▸ What to work on
What you give back must match the data character for character.

▸ Data section

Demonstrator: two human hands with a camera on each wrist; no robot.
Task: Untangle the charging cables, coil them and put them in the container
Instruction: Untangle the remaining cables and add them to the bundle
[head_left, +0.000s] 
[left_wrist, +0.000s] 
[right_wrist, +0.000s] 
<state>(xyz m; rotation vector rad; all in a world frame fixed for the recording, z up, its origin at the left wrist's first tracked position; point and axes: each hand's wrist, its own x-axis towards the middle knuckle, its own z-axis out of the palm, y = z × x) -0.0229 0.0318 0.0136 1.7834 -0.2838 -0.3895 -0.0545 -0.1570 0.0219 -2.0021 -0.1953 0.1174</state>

▸ Exercise output
Demonstrator: two human hands with a camera on each wrist; no robot.
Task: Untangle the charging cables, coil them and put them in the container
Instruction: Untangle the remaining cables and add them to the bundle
[head_left, +0.000s] 
[left_wrist, +0.000s] 
[right_wrist, +0.000s] 
<state>(xyz m; rotation vector rad; all in a world frame fixed for the recording, z up, its origin at the left wrist's first tracked position; point and axes: each hand's wrist, its own x-axis towards the middle knuckle, its own z-axis out of the palm, y = z × x) -0.0229 0.0318 0.0136 1.7834 -0.2838 -0.3895 -0.0545 -0.1570 0.0219 -2.0021 -0.1953 0.1174</state>

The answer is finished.